Japanese Ambassador Koji Tomita walks out of the foreign ministry in Seoul on June 15, 2020.
South Korea has called in Japan's top envoy to Seoul to lodge a complaint over Tokyo's failure to honor wartime forced labor victims at an information center of Japan's industrial revolution sites registered by UNESCO.
According to the foreign ministry here, Second Vice Foreign Minister Lee Tae-ho expressed regrets to Japanese Ambassador Koji Tomita on Monday, hours after the Industrial Heritage Information Center in Tokyo opened to the public without commemorative measures for the wartime victims.

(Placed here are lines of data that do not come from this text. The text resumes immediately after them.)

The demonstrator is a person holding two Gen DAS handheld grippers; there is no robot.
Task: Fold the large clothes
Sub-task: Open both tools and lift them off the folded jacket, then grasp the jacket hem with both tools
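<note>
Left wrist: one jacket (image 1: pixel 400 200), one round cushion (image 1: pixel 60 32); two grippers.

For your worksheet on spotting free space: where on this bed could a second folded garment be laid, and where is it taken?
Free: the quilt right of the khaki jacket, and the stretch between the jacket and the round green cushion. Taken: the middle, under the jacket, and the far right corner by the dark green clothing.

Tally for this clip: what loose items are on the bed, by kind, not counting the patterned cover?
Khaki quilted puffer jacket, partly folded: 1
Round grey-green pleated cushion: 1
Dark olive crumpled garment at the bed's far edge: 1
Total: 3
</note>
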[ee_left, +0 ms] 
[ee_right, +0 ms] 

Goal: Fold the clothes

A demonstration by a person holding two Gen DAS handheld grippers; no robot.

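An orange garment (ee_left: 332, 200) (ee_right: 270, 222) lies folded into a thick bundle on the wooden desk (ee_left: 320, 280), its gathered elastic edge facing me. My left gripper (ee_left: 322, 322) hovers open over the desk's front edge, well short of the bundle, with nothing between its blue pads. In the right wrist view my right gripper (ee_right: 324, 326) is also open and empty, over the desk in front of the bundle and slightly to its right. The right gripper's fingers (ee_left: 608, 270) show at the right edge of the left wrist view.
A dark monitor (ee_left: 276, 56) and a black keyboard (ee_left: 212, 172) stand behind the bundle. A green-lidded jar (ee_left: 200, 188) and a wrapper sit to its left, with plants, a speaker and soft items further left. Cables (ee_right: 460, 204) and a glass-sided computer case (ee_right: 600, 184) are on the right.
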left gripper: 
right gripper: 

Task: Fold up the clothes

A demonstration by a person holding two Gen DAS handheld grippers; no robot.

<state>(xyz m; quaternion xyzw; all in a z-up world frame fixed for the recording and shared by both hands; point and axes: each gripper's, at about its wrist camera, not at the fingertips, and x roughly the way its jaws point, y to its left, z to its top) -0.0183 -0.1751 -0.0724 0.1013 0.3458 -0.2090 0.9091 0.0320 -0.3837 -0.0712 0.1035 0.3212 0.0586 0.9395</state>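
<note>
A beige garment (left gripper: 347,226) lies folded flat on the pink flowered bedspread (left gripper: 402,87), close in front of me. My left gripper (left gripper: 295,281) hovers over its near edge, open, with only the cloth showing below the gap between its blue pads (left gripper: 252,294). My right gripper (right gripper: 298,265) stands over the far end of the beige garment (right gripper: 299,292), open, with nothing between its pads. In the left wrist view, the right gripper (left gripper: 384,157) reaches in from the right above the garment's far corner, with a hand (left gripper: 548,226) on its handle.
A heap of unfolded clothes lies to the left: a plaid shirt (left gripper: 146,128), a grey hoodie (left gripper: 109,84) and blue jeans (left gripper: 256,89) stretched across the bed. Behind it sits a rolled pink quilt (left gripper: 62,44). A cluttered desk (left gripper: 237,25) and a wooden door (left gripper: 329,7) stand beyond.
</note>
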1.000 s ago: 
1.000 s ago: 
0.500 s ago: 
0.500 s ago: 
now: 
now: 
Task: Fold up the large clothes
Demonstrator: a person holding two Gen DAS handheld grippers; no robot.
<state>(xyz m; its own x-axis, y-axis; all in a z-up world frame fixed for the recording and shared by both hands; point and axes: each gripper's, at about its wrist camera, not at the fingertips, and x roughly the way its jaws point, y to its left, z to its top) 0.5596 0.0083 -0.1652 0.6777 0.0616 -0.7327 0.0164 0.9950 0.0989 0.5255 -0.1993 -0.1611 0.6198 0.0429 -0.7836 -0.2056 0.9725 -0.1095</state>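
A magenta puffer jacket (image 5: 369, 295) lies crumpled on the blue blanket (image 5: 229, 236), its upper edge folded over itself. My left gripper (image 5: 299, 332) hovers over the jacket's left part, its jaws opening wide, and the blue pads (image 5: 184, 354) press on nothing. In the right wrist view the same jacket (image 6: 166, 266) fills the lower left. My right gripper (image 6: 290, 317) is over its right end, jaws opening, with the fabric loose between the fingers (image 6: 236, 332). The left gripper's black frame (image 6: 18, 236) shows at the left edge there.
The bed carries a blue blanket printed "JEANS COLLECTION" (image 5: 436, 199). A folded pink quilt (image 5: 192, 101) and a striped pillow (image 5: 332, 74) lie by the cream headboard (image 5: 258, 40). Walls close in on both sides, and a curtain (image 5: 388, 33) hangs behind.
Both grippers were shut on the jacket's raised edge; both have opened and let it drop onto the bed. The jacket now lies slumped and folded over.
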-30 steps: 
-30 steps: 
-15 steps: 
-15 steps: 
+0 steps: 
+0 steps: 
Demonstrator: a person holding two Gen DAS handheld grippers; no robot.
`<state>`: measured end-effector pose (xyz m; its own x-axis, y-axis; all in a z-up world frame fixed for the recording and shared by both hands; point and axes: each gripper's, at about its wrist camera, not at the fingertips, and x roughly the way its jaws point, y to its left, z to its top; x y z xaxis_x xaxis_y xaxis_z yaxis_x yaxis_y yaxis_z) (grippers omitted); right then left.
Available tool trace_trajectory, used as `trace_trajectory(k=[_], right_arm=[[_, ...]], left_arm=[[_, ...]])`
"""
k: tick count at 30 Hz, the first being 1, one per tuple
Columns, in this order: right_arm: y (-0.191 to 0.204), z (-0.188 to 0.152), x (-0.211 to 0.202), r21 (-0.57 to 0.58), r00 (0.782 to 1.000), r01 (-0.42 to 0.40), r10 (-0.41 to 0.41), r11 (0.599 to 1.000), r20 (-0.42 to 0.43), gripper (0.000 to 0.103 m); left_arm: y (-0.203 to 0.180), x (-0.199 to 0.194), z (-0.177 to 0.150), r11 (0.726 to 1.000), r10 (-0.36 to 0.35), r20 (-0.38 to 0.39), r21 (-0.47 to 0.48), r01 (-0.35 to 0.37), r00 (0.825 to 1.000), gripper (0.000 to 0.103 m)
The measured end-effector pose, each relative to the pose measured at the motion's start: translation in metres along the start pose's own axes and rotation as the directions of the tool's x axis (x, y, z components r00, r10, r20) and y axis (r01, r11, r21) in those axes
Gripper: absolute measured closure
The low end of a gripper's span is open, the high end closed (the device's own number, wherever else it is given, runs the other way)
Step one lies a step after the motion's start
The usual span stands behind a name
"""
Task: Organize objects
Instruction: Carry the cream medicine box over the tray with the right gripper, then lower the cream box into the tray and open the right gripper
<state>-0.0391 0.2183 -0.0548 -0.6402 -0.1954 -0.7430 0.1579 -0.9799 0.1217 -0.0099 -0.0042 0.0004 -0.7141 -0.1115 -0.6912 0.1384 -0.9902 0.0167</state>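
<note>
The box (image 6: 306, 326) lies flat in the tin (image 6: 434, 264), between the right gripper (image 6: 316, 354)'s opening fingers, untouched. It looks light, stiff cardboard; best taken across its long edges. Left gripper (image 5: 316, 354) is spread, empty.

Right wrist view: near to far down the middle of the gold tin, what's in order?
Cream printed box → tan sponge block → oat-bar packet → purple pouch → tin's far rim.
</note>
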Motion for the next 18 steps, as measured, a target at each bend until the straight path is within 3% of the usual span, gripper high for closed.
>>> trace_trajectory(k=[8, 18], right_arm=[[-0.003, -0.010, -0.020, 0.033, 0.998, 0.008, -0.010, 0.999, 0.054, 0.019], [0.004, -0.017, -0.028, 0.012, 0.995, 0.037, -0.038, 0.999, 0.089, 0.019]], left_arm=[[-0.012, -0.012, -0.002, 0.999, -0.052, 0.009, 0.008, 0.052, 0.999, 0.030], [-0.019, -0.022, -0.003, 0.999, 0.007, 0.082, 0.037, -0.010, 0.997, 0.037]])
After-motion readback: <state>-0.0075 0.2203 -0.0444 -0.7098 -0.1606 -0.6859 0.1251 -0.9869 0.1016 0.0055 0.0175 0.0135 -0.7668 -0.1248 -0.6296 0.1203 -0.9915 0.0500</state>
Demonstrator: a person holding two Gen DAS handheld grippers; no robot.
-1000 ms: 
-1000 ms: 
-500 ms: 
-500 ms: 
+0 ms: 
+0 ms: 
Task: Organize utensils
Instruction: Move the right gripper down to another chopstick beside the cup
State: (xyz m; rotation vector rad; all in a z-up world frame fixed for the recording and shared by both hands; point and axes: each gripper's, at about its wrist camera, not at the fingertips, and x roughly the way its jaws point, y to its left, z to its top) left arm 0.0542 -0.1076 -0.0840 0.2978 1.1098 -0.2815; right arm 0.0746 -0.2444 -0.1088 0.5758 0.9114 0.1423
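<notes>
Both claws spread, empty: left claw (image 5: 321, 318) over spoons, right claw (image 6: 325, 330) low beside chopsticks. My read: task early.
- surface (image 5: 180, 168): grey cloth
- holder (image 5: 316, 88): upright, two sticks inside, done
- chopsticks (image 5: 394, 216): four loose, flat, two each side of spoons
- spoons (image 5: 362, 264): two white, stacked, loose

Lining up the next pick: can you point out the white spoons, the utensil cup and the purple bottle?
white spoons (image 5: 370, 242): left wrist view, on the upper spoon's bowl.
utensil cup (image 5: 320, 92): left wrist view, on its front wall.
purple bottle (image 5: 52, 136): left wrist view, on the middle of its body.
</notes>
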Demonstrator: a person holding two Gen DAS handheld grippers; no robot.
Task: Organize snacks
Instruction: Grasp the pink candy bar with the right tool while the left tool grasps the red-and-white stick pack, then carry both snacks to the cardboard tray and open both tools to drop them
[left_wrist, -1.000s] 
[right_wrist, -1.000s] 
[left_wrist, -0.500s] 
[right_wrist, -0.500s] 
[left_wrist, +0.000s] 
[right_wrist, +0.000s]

The center, which had suspended operations due to the coronavirus pandemic, opened in March to showcase 23 Meiji-era sites commemorating Japan's industrial achievements.
Among the 23 sites that were put on the UNESCO list in 2015 is the notorious Hashima Island, also known as the Battleship Island, where thousands of Koreans were forced into harsh labor during Japan's colonial rule between 1910 and 1945.
Back in 2015 when UNESCO designated the sites, Japan said it would establish the information center to remember the victims, recognizing "Koreans and others who were brought against their will and forced to work under harsh conditions in the 1940s at some of the sites."
UNESCO had recommended for Japan to come up with an "interpretive strategy" that allows an "understanding of the full history of each site."
However, a visit by a pool of Tokyo-based correspondents on Sunday revealed that the center solely focused on highlighting achievements of Japan's industrial revolutions in areas of iron, steel and coal mining, without mentioning the suffering of the Korean victims.